Although negotiations are continuing, no formal sales agreements to sell the
Trust's assets have been executed at this time. The plan of liquidation must
also be approved by the shareholders. The Trust intends to continue to
distribute as dividends at least 95% of its taxable income other than capital
gains until such time as the plan of liquidation is approved.
Rental income decreased by approximately 7% during the three-month period ended
March 31, 1996, as compared to the three-month period ended March 31, 1995.
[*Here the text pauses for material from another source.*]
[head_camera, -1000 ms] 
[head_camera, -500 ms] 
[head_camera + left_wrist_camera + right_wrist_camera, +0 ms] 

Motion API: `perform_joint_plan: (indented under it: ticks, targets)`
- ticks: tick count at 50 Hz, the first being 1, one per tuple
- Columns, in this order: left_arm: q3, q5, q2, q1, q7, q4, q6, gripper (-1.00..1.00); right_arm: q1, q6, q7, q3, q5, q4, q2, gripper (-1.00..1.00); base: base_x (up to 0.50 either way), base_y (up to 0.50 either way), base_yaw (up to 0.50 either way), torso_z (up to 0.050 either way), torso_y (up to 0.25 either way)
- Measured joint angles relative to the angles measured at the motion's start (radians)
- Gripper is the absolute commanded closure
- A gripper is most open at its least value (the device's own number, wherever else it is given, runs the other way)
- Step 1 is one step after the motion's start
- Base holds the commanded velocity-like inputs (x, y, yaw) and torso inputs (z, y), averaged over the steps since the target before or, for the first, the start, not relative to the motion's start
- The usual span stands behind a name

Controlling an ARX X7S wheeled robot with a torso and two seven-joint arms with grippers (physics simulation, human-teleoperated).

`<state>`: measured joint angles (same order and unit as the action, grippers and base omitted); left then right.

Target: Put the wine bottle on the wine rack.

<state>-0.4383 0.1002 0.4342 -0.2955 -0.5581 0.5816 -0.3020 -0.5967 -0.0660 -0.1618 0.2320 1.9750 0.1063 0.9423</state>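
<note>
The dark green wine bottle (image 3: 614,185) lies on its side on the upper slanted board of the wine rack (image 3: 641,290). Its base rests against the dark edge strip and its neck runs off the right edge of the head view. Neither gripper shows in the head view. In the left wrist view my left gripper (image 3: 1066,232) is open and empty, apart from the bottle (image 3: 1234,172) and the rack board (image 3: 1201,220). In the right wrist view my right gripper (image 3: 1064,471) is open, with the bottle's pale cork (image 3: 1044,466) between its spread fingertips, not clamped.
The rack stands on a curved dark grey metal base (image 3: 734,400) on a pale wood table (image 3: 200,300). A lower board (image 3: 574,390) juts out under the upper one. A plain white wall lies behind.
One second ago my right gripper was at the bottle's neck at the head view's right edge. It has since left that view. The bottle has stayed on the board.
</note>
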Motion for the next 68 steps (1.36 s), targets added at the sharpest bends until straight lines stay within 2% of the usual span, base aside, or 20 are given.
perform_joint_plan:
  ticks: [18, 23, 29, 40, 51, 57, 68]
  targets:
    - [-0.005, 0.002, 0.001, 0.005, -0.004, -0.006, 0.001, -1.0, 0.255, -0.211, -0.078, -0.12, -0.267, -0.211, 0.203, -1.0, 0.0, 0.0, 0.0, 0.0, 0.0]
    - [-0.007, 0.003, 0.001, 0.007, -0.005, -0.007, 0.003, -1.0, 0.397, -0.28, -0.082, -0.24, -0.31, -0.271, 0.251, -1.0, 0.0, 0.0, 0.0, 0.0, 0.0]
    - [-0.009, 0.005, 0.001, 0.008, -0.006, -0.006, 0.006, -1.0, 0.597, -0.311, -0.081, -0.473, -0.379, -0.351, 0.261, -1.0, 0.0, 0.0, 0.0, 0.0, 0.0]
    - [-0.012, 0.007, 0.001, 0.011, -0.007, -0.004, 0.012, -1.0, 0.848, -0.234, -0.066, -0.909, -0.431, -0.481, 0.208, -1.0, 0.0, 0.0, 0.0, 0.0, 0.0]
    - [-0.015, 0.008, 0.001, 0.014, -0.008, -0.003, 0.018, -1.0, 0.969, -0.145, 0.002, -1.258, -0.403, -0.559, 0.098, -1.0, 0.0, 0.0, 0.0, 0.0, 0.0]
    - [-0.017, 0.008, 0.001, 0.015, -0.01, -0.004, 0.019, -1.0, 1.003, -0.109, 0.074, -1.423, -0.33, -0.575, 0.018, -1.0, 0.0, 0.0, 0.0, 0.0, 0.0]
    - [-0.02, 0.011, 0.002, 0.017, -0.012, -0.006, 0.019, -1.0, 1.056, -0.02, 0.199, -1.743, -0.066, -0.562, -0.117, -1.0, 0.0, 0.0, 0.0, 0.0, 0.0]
This decrease is primarily due to the sale of several pieces of rental property
in the latter part of 1995. The Trust was able to partially offset the
decrease in rental property held by securing a tenant for a previously
unoccupied location. As of March 31, 1996, the Trust had approximately 68,000
square feet of vacant space as compared to approximately 109,000 square feet of
vacant space at March 31, 1995.
Total expenses have decreased by approximately 7% during the three-month period
ended March 31, 1996, as compared to the three-month period ended March 31,
1995. This decrease is largely due to a decrease in overall expenses,
including depreciation, property taxes, and repair and maintenance expenses.
Overall expenses have decreased due to the above mentioned sale of rental
property in 1995, which has resulted in a smaller amount of rental property
held and a smaller amount of operating expenses.
For 1996 and 1995, the Trust has provided for federal and state income taxes,
assuming a consistent flow of revenue and expenses for the year. The taxes are
based on estimated taxable income after the 95% dividend distribution required
by IRS code provisions pertaining to real estate investments trusts.
In January of 1996, the Trust sold the St. Stephen Post Office located in St.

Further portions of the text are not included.